WORK ORDER: From the data below, set down exactly the lines between the one holding "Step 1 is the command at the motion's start" and the one holding "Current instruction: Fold", inclusive, and no others.

Records from a data collection:
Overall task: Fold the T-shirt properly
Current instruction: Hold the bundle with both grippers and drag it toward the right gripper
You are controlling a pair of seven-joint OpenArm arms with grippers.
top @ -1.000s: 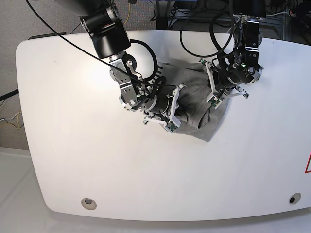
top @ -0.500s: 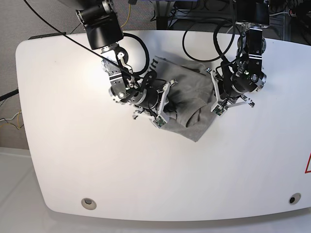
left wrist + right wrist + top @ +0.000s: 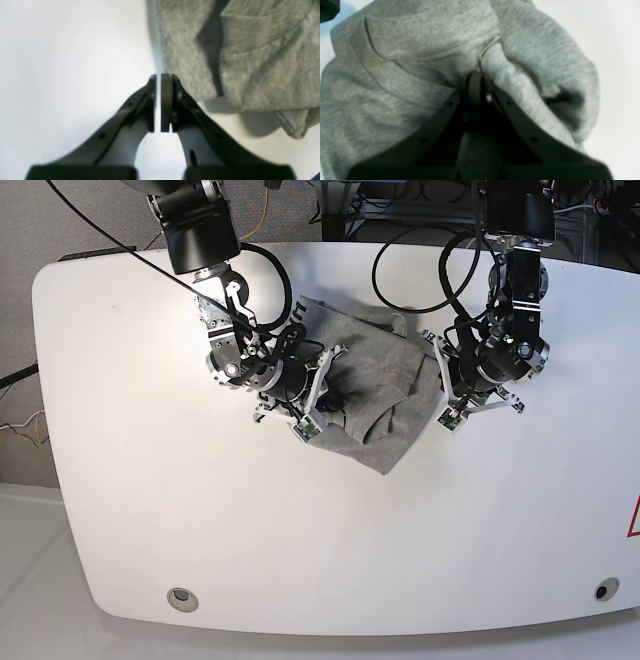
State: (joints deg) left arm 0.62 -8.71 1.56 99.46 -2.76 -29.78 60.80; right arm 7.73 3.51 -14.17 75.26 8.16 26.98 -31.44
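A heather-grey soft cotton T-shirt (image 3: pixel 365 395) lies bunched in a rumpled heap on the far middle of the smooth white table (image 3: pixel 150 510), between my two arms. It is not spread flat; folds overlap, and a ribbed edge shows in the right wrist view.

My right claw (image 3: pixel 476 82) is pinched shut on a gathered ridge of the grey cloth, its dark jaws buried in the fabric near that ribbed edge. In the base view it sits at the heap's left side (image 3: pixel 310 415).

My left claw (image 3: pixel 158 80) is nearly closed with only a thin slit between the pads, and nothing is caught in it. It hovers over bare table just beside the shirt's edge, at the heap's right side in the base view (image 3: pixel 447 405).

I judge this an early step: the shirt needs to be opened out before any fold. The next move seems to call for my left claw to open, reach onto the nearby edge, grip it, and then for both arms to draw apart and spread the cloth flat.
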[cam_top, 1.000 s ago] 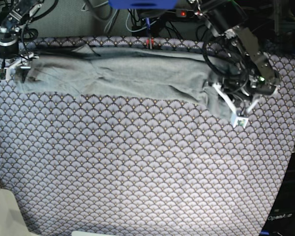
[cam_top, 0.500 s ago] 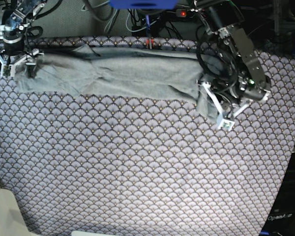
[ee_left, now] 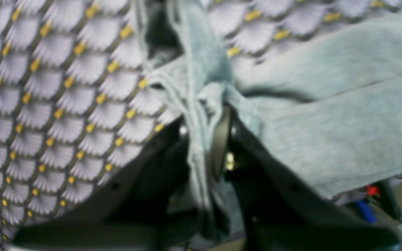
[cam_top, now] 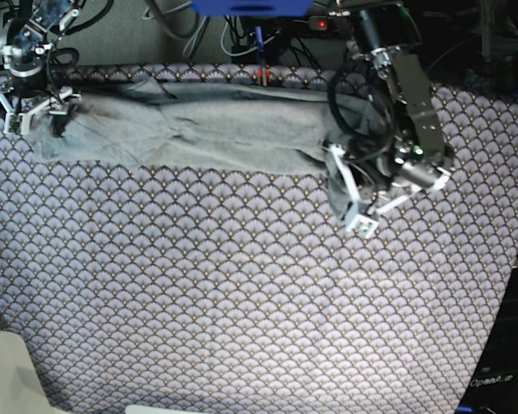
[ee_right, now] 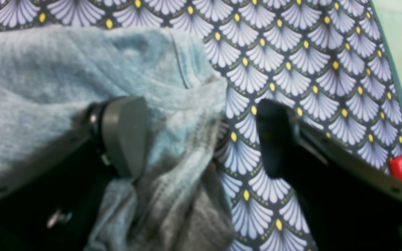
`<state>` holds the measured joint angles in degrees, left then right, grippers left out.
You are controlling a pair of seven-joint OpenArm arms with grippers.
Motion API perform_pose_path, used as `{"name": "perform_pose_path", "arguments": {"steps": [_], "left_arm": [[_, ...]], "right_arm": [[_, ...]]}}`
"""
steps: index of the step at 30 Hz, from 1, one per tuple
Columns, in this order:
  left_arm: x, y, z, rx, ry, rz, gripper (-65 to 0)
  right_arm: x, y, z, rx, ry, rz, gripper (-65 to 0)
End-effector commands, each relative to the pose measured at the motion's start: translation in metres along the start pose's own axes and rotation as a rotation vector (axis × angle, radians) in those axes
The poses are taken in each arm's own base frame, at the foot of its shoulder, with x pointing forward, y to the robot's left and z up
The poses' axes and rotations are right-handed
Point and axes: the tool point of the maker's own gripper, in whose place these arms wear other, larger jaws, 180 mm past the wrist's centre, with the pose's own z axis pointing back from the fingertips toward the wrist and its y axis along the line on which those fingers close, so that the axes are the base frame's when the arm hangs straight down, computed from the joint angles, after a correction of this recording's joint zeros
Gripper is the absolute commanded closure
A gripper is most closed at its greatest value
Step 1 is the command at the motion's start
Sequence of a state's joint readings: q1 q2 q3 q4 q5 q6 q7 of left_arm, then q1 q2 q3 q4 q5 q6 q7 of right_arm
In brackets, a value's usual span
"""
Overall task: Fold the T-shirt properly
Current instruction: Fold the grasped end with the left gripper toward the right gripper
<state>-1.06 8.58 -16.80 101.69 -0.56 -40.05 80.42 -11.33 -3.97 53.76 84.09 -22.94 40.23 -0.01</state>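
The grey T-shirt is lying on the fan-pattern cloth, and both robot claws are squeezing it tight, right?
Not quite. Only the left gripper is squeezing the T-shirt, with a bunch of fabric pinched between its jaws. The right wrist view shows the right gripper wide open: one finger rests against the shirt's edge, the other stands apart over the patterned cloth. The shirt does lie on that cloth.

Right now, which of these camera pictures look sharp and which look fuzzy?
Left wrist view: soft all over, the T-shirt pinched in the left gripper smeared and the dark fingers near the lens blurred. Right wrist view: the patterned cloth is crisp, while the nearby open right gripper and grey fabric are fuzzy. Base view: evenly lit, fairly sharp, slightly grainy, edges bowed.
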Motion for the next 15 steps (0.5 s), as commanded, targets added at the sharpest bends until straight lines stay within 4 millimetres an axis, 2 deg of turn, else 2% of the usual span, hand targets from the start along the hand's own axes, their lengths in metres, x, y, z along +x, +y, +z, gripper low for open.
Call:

FINAL ANSWER:
Step 1 is the command at the motion's start
Sequence of a state's joint readings: q1 q2 q3 q4 q5 q6 q7 of left_arm, then q1 q2 q3 q4 q5 q6 q7 of right_arm
In brackets, a value's usual span
"""
Overall task: Fold the T-shirt properly
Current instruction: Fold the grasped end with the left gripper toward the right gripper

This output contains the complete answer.